Customs and Border Protection told THE WEEKLY STANDARD this week that testing continued on eight prototypes for a barrier along the U.S.-Mexico border. The prototypes were commissioned earlier this year to give officials ideas for what types of structures they ultimately want to build. “Through the prototyping process, CBP may identify new designs or influences for new designs that will expand the current border barrier toolkit that CBP could use to construct a border wall system,” the agency says.

But are these designs an actual “border wall”? The optics of such a structure—“big, beautiful,” and all that, but supposedly imposing and deterring, too—were paramount to President Trump during the 2016 campaign. They’re less so now. Senators John Cornyn and Jeff Flake said Trump made clear to them on Tuesday that he has in mind what could be called a fence: not “a monolithic structure,” Cornyn said, but a barrier with a see-through component.

CBP issued two solicitations for prototypes in March: One was for a concrete wall, and the other was for a structure made from “other” materials. The requirements for submissions were nearly identical: a minimum of 18 feet in height with a government-preferred goal of 30, sufficient to prevent tunneling to a certain depth, impossible to climb unassisted, and so forth. But the non-concrete-structure solicitation added this request: “Incorporating a see-through component/capability to the wall that facilitates situational awareness but does not negate the requirements listed above is operationally advantageous.”

There are ways in which a wall with a “see-through component/capability” could resemble more of a fence. Three of the eight prototypes built in San Diego include tightly spaced bollards, or the vertical posts used to block motor vehicles from entering a particular area. (In this case, of course, the goal is to block a person.) In one design, half the wall comprises narrow bollards rising from the ground, topped by an opaque wall of roughly equal height. In another, the bollards stretch a bit higher and the wall component above is relatively shorter. In the third, the bollards are separated only by a sliver of space, and appear to make up the entirety of the structure, save a pipe at the very top.

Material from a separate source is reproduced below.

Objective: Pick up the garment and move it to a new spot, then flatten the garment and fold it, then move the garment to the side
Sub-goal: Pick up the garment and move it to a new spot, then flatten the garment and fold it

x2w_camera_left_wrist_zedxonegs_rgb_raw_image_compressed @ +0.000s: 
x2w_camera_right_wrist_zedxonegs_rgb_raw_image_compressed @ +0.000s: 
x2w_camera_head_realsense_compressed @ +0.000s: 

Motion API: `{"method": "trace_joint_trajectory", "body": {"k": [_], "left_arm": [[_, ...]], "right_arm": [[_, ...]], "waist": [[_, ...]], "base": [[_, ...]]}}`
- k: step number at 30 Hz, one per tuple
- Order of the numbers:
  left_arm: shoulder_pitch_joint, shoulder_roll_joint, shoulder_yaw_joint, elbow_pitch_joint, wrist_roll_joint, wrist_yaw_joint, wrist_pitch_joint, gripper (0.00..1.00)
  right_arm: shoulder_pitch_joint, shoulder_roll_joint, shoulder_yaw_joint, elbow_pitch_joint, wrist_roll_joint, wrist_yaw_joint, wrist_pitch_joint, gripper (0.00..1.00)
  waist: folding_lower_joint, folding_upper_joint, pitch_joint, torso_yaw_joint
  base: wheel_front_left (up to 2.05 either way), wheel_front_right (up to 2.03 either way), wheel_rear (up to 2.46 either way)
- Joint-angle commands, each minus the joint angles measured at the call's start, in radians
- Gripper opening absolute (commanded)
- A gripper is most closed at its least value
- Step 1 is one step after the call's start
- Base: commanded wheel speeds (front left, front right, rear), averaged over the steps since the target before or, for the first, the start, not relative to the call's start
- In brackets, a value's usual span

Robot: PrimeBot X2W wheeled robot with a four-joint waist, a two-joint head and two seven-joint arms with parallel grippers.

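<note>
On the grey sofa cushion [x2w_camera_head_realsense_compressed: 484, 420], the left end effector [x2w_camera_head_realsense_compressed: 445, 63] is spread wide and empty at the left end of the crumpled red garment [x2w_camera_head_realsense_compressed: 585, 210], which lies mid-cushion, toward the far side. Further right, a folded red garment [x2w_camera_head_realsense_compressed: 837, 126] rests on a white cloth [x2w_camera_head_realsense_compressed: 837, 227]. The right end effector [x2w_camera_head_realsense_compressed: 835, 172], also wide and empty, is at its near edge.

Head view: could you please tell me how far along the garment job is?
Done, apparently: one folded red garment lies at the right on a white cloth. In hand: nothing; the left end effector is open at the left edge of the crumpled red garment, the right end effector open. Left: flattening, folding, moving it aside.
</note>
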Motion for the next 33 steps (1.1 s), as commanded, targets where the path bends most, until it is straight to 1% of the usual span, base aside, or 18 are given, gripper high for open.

There are “steel bollard” designs of fence already in use along the border, as mentioned by then-White House Press Secretary Sean Spicer and in a temporary government spending bill last year. Previous legislation passed into law the last 12 years provided for such fence. But what has been erected along the southern border does not have near the height of what Trump has requested, and much of it is in a shoddy state.

The five other prototypes resemble opaque walls top-to-bottom; one is divided between concrete and metal, and one has what looks like barbed wire tilted at an angle above the concrete. Not one of these resembles a “fence.”

But this is where the technicality of “see-through” comes in. A CBP spokesman told me that “the designs will also have the benefit of technology for agents to be able to see across.” When asked if it was fair to say that a “see-through” component doesn’t have to be built into the physical structure, like bollards, but can instead be technological—cameras, for instance—he said it was a “correct” interpretation.

The New York Times reported on Monday that Trump would reduce or delay funding for customs agents in its upcoming border protection plan, undercutting the usefulness of such an idea. But there’s a bigger point overhanging the border barrier debate: The word “wall” can mean pretty much anything you want it to.